[resend due to bad alias expansion resulting in some recipients
 being bogus]

Some hardware and software systems maintain page tables outside the normal
Linux page tables, which reference userspace memory.  This includes
Infiniband, other RDMA-capable devices, and kvm (with a pending patch).

Because these systems maintain external page tables (and external tlbs),
Linux cannot demand page this memory and it must be locked.  For kvm at
least, this is a significant reduction in functionality.

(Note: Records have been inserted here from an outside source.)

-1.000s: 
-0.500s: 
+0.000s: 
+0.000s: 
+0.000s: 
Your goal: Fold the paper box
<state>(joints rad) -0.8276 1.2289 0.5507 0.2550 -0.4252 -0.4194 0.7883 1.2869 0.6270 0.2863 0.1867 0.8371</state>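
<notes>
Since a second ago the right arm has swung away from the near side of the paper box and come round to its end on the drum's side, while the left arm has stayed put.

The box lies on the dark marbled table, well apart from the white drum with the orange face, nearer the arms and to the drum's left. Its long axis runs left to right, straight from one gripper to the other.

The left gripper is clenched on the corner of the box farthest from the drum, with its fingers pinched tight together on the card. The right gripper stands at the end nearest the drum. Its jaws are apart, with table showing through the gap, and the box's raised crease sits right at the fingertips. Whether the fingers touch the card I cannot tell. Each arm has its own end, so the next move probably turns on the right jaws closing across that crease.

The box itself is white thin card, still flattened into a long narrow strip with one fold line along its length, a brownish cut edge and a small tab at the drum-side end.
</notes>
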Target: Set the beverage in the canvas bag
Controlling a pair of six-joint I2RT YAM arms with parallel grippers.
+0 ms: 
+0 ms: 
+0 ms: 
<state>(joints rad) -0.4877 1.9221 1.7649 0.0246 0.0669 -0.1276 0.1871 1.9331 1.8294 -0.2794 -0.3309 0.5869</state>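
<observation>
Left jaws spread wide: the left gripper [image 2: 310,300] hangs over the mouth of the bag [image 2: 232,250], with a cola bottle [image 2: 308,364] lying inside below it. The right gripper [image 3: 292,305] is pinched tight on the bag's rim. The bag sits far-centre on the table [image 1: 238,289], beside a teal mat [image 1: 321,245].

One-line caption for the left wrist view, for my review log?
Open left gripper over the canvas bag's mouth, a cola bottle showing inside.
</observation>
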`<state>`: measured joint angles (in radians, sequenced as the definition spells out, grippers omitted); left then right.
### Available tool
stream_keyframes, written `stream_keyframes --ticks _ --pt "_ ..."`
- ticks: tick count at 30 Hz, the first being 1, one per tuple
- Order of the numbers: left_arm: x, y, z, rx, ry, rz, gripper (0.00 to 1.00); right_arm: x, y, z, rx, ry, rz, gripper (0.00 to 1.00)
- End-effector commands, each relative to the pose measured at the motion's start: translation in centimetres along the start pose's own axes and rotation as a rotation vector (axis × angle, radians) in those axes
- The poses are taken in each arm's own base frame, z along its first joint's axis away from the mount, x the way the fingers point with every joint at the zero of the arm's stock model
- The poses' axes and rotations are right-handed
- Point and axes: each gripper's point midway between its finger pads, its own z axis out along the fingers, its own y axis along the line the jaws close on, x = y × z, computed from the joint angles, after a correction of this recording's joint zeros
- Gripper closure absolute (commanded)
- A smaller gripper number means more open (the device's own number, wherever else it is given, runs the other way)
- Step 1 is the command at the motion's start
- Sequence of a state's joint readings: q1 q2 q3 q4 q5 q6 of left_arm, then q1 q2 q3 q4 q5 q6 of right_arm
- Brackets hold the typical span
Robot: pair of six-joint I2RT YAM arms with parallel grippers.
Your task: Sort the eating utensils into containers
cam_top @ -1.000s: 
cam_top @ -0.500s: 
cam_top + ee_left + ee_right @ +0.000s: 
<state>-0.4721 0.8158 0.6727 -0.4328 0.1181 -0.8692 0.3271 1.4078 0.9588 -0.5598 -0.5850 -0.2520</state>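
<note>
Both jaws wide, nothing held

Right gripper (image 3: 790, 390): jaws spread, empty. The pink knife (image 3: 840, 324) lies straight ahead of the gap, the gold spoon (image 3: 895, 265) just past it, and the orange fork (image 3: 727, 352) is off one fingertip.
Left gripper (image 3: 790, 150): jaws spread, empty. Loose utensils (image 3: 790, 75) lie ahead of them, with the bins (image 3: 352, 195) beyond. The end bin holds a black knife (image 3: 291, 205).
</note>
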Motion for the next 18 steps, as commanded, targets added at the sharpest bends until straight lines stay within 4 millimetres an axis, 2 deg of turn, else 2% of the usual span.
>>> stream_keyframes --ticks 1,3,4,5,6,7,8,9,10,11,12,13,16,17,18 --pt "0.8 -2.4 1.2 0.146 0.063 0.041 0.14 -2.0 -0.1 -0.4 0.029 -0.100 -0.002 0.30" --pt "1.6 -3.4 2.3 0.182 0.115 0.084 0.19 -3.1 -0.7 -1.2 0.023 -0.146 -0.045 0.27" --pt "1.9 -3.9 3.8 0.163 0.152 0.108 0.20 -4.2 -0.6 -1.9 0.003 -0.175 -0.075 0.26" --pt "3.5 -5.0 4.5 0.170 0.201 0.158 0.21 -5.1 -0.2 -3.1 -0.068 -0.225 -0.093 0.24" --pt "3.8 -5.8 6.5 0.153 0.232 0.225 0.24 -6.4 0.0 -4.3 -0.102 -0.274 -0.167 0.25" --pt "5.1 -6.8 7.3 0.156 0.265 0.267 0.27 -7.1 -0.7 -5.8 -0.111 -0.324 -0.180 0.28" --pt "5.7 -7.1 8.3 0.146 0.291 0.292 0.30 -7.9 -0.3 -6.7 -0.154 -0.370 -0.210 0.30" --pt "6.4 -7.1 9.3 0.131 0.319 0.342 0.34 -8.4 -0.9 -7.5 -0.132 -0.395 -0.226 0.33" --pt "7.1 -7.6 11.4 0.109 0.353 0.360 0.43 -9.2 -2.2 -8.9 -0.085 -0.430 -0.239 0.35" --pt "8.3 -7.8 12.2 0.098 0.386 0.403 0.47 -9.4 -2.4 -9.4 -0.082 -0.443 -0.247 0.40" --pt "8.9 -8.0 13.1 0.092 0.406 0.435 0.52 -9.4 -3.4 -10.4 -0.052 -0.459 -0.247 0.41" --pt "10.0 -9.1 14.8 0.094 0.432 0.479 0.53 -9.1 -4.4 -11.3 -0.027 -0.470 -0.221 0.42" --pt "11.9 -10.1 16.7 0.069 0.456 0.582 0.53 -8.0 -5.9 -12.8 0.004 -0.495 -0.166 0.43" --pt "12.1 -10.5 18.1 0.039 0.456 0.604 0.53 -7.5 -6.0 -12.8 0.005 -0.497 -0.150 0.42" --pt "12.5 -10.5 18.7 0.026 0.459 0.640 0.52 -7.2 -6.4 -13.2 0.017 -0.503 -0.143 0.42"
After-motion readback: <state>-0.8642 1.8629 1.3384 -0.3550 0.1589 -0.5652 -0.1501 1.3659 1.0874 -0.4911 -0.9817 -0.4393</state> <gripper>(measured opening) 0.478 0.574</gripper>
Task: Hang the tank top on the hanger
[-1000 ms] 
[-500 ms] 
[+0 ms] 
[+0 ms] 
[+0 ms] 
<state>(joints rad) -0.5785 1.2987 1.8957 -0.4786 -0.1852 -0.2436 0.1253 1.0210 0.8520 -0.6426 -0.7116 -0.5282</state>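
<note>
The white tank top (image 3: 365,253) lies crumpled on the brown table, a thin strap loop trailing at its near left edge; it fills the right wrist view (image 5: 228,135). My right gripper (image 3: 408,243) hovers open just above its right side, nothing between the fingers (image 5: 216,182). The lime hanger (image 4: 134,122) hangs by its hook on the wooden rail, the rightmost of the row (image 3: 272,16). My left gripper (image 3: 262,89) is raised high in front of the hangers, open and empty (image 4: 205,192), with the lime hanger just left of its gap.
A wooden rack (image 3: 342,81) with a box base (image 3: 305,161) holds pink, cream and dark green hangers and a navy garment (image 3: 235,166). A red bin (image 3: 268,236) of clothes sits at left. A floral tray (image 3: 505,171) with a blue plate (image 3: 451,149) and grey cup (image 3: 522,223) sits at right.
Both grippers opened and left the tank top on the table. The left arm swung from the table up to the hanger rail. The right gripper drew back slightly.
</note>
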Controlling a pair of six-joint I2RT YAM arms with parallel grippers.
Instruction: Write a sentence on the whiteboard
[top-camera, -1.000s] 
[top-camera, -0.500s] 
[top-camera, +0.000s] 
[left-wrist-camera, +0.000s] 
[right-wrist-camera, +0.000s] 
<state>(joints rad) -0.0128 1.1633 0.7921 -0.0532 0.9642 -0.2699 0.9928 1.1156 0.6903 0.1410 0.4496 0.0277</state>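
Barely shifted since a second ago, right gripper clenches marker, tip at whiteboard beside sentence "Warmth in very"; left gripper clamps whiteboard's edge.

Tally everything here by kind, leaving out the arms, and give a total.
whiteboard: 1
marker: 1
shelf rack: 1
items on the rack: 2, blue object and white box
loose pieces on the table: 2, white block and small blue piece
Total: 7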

This sample patch adds a new mechanism, pte notifiers, that allows drivers
to register an interest in a changes to ptes. Whenever Linux changes a
pte, it will call a notifier to allow the driver to adjust the external
page table and flush its tlb.

Note that only one notifier is implemented, ->clear(), but others should be
similar.

pte notifiers are different from paravirt_ops: they extend the normal
page tables rather than replace them; and they provide high-level information
such as the vma and the virtual address for the driver to use.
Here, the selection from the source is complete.